There are plenty of households where one partner spends an inordinate amount of time in the garden shed, but in one home in Dinas Powys, the man of the house was banned from his shed - by a judge.

But why? And what tends to happen to a man in his position?


Banned

Simon Redclift, a 53-year-old father from Sir Ivor Place in Dinas Powys, was banned from his shed because he had been growing cannabis in it. He admitted that he was growing cannabis in there, with intent to supply. According to the Mirror, he said liked to hang out in his shed, watching The Blue Planet on DVD and smoking cannabis.

Before sentencing, the Judge adjourned proceedings for seven days, to give Redclift's lawyers time to find an argument why the shed should not be dismantled. In the interim, because Redclift was on bail, one condition of his bail was that he was not allowed inside the shed.

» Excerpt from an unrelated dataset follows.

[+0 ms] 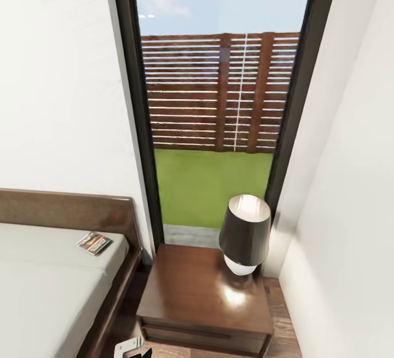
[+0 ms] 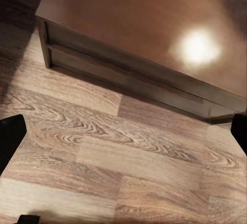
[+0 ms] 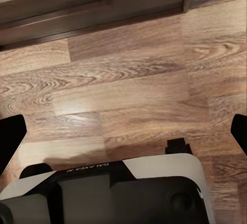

However, according to the BBC, instead he chose to dismantle the shed and burn it. Last week, the judge gave him a 32-week jail term, suspended for two years. He was ordered to wear a tag during the overnight curfew.

Is this usual?

The shed ban was the only unusual thing about the sentence. Those who are caught cultivating the drug can be sentenced to anything from a fine to a low level community order to six years in prison. The range is enormous and depends on a large number of things, including how much they are growing, whether it was intended for personal use, and previous convictions - among other things.
It's likely that the intent to supply and his five former cannabis cultivation convictions will not have worked in his favour.

The cultivation of cannabis is a growing business in the UK. Over the last two years the police have seized 1 million marijuana plants, with an estimated value of over £200 million. Between April 2011 and April 2012, the number of farms increased 15%.

A UK National Problem Profile report found that increasingly these farms are based in people's homes. And there have been several cases that have hit the headlines recently. There was the Metropolitan Police officer caught growing cannabis in his loft last summer, the Welsh former judo competitor fined for growing cannabis to ease his arthritis this May - after seeing it on a storyline in Coronation Street. And there was the Hull man who was given a community service order last August, because his attempt to grow the plants was so poor it was unlikely to have yielded any of the drug.